## Problem
Nothing after the line with "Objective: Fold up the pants" belongs in the copy; extract the lines below from the top through that line, pictures left out.

(Saved data entries)
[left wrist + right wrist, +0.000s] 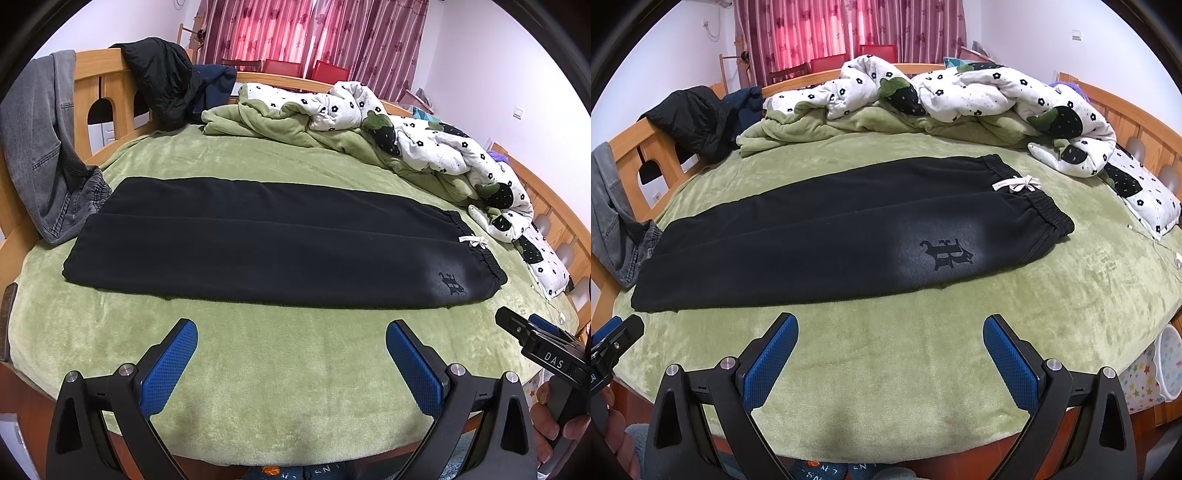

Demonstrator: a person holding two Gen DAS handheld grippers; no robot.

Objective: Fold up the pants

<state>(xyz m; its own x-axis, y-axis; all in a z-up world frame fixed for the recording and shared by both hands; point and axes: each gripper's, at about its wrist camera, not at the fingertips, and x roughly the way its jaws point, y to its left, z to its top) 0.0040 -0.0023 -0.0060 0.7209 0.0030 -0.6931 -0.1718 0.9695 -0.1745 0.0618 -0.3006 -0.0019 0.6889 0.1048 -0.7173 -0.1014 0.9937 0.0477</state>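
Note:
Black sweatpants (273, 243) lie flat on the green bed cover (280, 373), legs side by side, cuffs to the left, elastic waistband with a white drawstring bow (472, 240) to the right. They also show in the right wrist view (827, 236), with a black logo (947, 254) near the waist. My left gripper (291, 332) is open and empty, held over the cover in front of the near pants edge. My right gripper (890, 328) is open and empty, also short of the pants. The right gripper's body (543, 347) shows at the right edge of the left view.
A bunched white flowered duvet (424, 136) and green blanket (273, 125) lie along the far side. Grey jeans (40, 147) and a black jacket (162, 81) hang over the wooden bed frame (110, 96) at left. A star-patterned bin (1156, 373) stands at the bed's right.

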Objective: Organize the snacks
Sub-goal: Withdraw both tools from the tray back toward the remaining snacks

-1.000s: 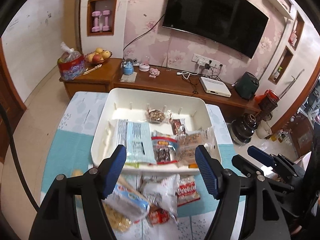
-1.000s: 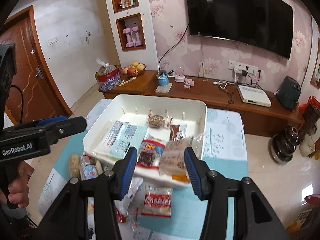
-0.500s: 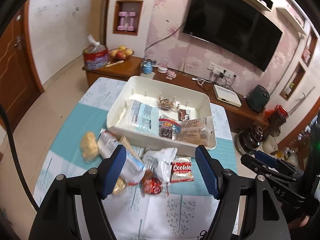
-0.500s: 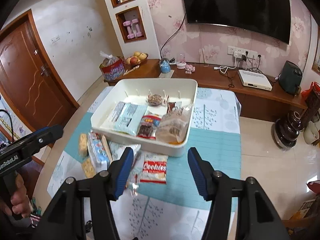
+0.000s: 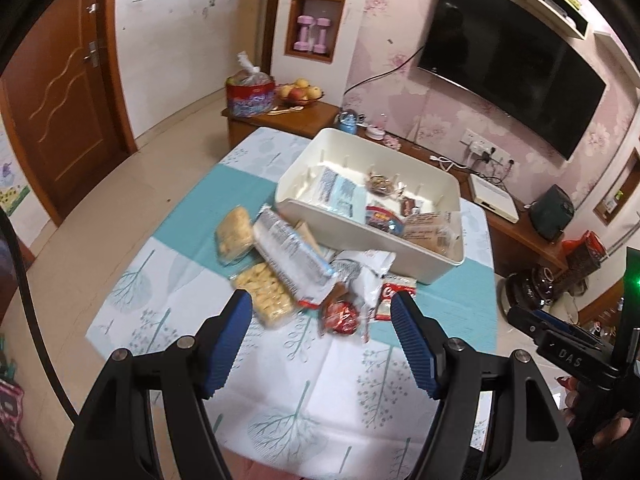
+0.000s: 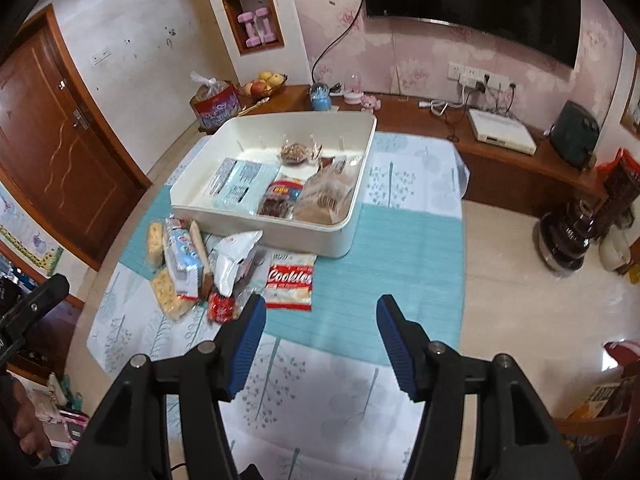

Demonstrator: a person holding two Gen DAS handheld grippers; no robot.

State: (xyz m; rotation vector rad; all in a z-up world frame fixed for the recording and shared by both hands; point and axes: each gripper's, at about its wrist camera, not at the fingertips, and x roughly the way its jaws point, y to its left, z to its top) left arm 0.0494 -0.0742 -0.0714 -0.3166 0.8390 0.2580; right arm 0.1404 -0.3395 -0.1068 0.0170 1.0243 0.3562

## Written reply
[left wrist + right wrist, +0.000s] 

Demonstrator: a person holding two Gen DAS handheld grippers; no robot.

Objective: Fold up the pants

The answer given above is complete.